** Opening Data excerpt block **
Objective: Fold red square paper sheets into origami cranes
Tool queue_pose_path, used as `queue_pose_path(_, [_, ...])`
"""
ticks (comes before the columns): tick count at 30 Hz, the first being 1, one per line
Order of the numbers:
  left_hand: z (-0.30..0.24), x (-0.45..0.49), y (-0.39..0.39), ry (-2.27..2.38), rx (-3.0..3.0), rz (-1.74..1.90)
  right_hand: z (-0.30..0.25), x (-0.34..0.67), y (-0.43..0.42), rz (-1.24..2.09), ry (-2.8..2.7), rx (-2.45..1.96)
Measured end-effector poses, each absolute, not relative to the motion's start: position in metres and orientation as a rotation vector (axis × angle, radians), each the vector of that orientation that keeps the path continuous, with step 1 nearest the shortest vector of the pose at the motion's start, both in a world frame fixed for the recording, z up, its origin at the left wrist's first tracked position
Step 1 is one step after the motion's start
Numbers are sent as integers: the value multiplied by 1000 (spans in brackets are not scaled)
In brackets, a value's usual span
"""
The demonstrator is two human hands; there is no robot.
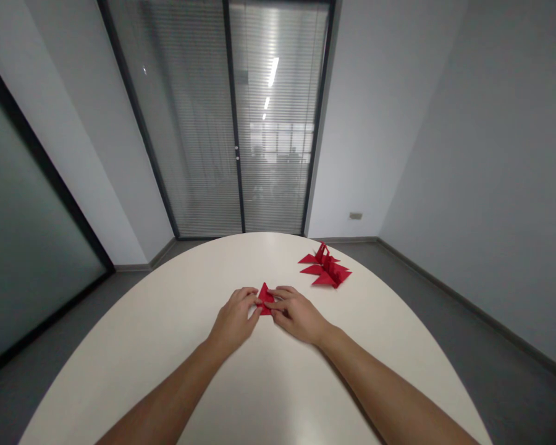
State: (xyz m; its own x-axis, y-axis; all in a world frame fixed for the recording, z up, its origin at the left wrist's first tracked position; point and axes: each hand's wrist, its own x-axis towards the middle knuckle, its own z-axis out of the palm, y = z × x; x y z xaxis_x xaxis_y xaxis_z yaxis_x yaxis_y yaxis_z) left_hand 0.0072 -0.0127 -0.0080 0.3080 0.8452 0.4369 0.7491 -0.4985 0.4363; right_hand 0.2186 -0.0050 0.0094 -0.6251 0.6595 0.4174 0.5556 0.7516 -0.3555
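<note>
A small folded piece of red paper (265, 296) lies on the white table (176, 327), its point aimed away from me. My left hand (235, 318) presses on its left side with curled fingertips. My right hand (296, 314) pinches its right side, fingers bent over the paper. Both hands meet at the fold, and part of the paper is hidden under the fingers.
Folded red paper figures (325, 269) are piled together on the table, beyond and to the right of my hands. The table is oval with a curved far edge. Past it stand glass doors with blinds (231, 123), grey floor and grey walls.
</note>
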Motion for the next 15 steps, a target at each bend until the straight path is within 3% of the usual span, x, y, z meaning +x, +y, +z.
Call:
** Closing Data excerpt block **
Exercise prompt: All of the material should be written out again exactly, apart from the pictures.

Answer to the problem:
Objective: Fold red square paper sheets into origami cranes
Tool queue_pose_path, used as `queue_pose_path(_, [_, ...])`
"""
ticks (comes before the columns): tick count at 30 Hz, the first being 1, one per line
Order of the numbers:
  left_hand: z (-0.30..0.24), x (-0.45..0.49), y (-0.39..0.39), ry (-2.27..2.38), rx (-3.0..3.0), rz (-1.74..1.90)
  right_hand: z (-0.30..0.25), x (-0.34..0.67), y (-0.43..0.42), rz (-1.24..2.09), ry (-2.8..2.7), rx (-2.45..1.96)
Measured end-effector poses, each absolute, not relative to the motion's start: position in metres and orientation as a rotation vector (axis × angle, radians), each the vector of that orientation that keeps the path continuous, with step 1 nearest the shortest vector of the pose at the motion's start, both in a world frame fixed for the recording, z up, its origin at the left wrist's first tracked position
Step 1 is one step after the motion's start
Numbers are sent as integers: the value multiplied by 1000 (spans in brackets are not scaled)
In brackets, a value's usual span
"""
The demonstrator is two human hands; there is no robot.
State: (xyz m; its own x-axis, y-axis; all in a world frame fixed for the recording, z up, its origin at the left wrist's first tracked position; point and axes: each hand's wrist, its own x-axis towards the middle knuckle, its own z-axis out of the palm, y = z × x; x y z xaxis_x xaxis_y xaxis_z yaxis_x yaxis_y yaxis_z) left_hand 0.0072 -0.0127 -0.0080 0.3080 0.8452 0.4369 0.7491 -0.4985 0.4363; right_hand 0.2186 -0.0050 0.0094 -0.6251 0.6595 0.4174 0.5556 0.7516 -0.3555
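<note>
A small folded piece of red paper (265, 296) lies on the white table (176, 327), its point aimed away from me. My left hand (235, 318) presses on its left side with curled fingertips. My right hand (296, 314) pinches its right side, fingers bent over the paper. Both hands meet at the fold, and part of the paper is hidden under the fingers.
Folded red paper figures (325, 269) are piled together on the table, beyond and to the right of my hands. The table is oval with a curved far edge. Past it stand glass doors with blinds (231, 123), grey floor and grey walls.
</note>
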Motion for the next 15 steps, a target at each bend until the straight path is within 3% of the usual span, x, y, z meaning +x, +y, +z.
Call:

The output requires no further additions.